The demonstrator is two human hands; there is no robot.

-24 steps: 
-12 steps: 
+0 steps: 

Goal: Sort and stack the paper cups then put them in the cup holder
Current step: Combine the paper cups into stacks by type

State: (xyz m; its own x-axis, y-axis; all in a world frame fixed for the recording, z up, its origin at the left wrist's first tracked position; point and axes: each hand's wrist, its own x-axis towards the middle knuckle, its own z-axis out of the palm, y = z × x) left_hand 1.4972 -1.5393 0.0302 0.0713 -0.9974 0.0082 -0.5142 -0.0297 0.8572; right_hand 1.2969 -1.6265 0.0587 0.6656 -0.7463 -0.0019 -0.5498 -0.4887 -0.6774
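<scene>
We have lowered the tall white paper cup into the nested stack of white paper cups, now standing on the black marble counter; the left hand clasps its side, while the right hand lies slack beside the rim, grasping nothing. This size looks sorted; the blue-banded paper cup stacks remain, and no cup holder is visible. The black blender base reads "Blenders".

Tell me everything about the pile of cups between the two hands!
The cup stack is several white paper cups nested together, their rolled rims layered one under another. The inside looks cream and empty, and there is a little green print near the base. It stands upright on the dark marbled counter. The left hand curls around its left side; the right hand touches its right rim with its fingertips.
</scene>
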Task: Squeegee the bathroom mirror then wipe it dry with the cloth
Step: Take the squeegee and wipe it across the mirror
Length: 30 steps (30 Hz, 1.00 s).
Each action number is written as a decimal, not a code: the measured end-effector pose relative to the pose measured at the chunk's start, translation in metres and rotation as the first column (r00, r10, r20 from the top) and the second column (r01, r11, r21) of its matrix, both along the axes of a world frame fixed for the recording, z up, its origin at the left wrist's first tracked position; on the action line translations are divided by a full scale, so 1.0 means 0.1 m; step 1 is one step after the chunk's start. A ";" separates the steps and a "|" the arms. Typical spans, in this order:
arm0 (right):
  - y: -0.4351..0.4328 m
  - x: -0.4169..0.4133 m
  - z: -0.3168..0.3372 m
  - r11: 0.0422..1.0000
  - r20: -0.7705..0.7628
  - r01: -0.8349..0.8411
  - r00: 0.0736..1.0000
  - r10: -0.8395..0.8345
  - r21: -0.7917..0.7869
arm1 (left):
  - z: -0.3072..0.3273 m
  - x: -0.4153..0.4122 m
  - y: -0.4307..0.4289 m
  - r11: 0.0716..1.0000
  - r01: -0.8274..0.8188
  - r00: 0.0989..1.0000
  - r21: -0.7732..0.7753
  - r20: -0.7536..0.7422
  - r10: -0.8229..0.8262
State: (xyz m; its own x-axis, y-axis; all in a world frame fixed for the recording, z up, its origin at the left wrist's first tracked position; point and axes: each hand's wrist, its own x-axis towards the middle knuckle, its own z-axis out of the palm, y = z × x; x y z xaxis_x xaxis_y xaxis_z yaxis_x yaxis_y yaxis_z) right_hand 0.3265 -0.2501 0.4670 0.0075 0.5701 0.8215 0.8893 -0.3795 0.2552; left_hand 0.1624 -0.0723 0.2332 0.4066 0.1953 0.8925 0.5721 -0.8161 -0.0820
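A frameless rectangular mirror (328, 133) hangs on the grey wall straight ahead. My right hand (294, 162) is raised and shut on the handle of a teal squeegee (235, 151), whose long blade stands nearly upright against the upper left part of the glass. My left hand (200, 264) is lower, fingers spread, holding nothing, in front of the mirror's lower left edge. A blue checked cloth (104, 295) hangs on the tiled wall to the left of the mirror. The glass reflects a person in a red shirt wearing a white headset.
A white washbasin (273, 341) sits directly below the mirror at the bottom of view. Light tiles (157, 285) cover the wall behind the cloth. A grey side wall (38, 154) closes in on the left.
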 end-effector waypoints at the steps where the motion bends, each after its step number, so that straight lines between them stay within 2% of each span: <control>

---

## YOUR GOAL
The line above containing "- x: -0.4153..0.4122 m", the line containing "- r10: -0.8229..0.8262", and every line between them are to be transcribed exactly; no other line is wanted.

## TASK RESULT
  - x: -0.4153..0.4122 m
  - y: -0.4307..0.4289 m
  - r11: 0.0716..1.0000
  - r01: -0.8274..0.8188
  - r00: 0.0989..1.0000
  - r21: -0.7732..0.7753
  - r20: -0.7536..0.7422
  - r10: -0.8229..0.8262

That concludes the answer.